In any event, a swift resolution to this matter is needed. In the interim, any fish-based cat food would need to substantiate nutritional adequacy via an appropriate AAFCO feeding trial, or all claims to be "complete and balanced" would need to be removed. Still, this remedy does not address all the other potential nutritional issues (including possible bleeding disorders) stemming from consumption of pet foods lacking a suitable source of vitamin K when needed.
Briefly: Top 5 takeaways
- Vitamin K has been included in pet food formulations with no issues for some time, but recently the situation has changed.
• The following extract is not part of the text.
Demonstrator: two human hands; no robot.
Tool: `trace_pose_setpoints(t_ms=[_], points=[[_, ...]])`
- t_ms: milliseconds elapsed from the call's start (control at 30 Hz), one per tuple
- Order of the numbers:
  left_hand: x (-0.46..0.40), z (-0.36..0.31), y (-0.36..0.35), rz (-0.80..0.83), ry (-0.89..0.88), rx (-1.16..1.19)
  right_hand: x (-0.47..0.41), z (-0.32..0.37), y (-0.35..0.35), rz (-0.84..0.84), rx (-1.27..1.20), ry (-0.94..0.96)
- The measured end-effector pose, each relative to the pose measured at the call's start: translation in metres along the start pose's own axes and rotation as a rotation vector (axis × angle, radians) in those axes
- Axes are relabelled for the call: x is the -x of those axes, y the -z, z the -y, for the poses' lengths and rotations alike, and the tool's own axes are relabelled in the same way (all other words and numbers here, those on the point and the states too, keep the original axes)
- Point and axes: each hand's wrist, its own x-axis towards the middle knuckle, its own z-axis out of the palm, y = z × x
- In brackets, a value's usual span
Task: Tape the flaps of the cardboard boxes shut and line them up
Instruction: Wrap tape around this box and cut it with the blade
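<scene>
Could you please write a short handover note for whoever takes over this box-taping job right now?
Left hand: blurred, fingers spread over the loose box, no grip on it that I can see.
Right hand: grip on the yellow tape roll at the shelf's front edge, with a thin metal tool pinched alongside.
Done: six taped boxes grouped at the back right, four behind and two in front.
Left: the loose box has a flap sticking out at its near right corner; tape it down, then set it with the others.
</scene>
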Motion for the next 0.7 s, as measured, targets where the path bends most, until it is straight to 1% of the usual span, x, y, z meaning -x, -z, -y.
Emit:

- At least one state feed control official has taken action against any pet product containing MSBC, allowed as a “vitamin K active substance” for many years.
- To move forward, an interested party would need to file a GRAS Notification for MSBC with FDA to officially provide for its use in pet food (rather than just in poultry feed).
- Vitamin K is an important ingredient, necessitating a swift resolution to this matter.